Now, yes, it is possible to walk across north america in a few years. It is possible to sail across the atlantic in an open boat. But the trouble with walking across pre-columbian america was that lots of people already lived there. I bet most of them would be friendly and just want to say hello to a strange visitor. Maybe one in a hundred would figure that strangers needed killing. How far could you get with that attitude? And remember that most of the Mississippi valley is farms, not wilderness like it was when the pioneers were brushing aside the drastically reduced indian population. How far will you get before a local equivalent of a sherrif arrests you for vagrancy?

And yes, you can cross the ocean in an open boat…if you know where you’re going. I don’t think many fishermen decided to just sail in a straight line and hope they hit land somewhere…think about the early sailors, how many of them starved to death in the middle of the ocean. Just because you can do something doesn’t mean you’re going to do it often.

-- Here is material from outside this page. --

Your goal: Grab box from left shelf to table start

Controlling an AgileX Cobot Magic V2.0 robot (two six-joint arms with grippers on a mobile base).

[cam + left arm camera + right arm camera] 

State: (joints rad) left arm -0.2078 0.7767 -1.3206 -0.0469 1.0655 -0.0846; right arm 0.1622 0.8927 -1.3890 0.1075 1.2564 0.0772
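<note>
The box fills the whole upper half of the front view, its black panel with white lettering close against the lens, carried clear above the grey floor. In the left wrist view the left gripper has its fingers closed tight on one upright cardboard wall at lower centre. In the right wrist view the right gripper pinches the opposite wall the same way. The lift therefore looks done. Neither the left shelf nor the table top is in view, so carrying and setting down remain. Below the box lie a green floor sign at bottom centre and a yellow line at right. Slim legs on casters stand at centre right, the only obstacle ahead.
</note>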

Also…the Chinese built a huge fleet of dozens of ships that sailed to africa several times in the 1400s, just when Henry the Navigator was establishing the primitive European age of exploration. Tapestries show the Admiral presenting the Emperor with giraffes! Chinese ship-building was much more advanced, the centralized government had access to dozens or hundreds of times the resources of any European kingdom. They could easily have sailed to Europe, or North America (same way the Russians did…up Siberia, across to Alaska, and down the pacific coast).

But the Beauracracy shut the whole project down, since China was doing great on its own, it was the center of the universe, what could trade do but shake things up? Trade would have brought change, and the ministers would have lost their position. So ship-building was forbidden, trade was restricted, and the Chinese age of Exploration was shut down in its prime.